Şiirlerde, kulağa çokça değen isimlere ve kelimelere bir göz atacak olursak; "eller, kadın, kuş, karanfil, gök, su, tanrı, atlar, anne” gibi ifadeleri sıralayabiliriz. Bunlara kısa kısa değinecek olursak; Bunlardan en başta olanı "el", "eller" ifadesini söyleyebilirim. "bırakılmış ellerim", "ellerimi biriktiriyorum", "ellerimin kıvrımı", "ellerim kadın", "giydir yine türküsünü ellerimin", "ellerin diye bildiğim şarkı", "o sizin elleriniz yağdıkça geceye" gibi bir kısmını buraya taşıyabilirim. "Eller" imgesini bütünleyen "kadın" ifadesi ikinci sırada yer almaktadır. Ayrıca birçok yerde kadın ve el bir arada kullanılmaktadır. "her deniz kırışmış kadın tenidir" (s. 8), “ben bir kadın”, “Onun için en çok kadınlar bilir” (s. 9), “bağışla yalnızca ellerim kadın” (s. 13) gibi çeşitlendirebiliriz. Başka bir taraftan “kuşlar” ifadesi şiirlerde kendisini çokça hissettiriyor. “kuşlarla taşınıyor gökyüzü” (s. 13), “seni kuşlara benzettiysem uçup gitme” (s. 15), “bakışlarında bir kuş hayat” (s. 43) gibi çoğaltabiliriz. Şiirlerde çok yer alan bir diğer isim ise “karanfil”dir. “kırılmış yanlarım var karanfillerin suladığı” (s. 18) gibi.

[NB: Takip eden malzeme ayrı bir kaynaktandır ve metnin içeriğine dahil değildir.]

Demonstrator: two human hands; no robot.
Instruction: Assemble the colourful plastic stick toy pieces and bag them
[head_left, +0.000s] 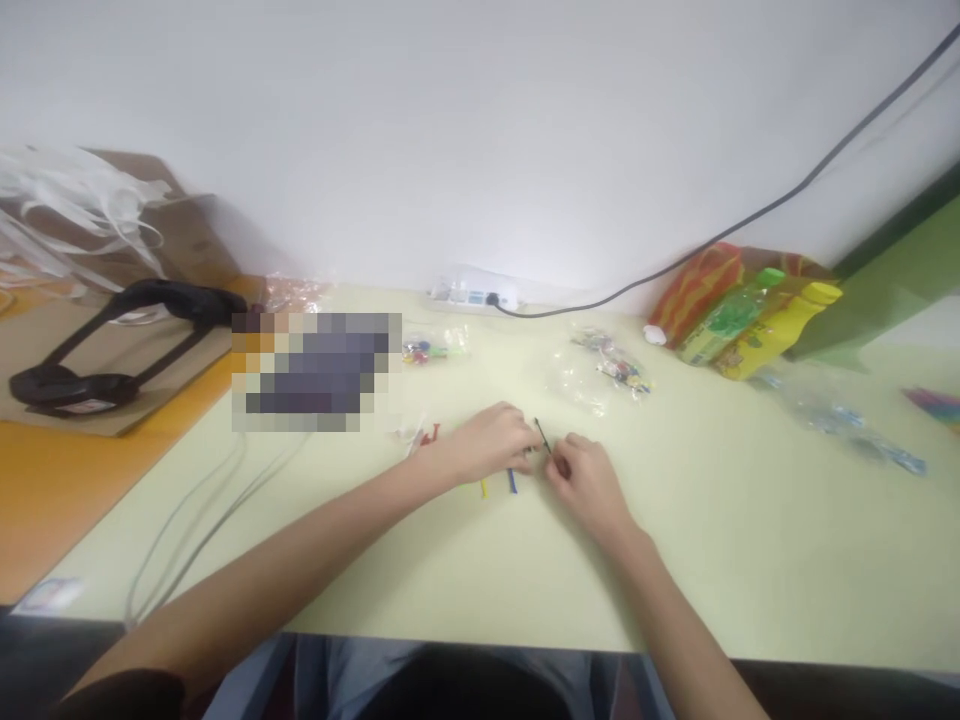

Şair, yer yer isimlere farklı eylemler yüklemektedir. Rol değiştirmeler yapmaktadır. Böylelikle şaşırtmacalar yapar. Bir örnek verecek olursam; "Ellerimden Başla Sevmeye Beni" şiirinde "...kırılmış yanlarım var karanfillerin suladığı" (s. 18) Burada sulama eylemi karanfillere verilmiştir. Bunun gibi bazı isimler üzerine uyarlanan edimler, işlevler üzerinden enformel bir durum sağlanmaya çalışılmaktadır. Başka bir boyutta "su uyur/ gece uyumaz" (s. 16) gibi bilindik sözlerin değiştirilmesiyle de bu durum sağlanmaktadır. Kimi kelimeler üzerinden de farklı çağrışımlara ulaşılmaya çalışılıyor. Mesela "henüz" kelimesini "henüzlüğüm" olarak kullanılır. Başka bir yerde "şarkı" kelimesi "şarkıladım" olarak kullanılır. Bu örnekleri daha da çoğaltabiliriz.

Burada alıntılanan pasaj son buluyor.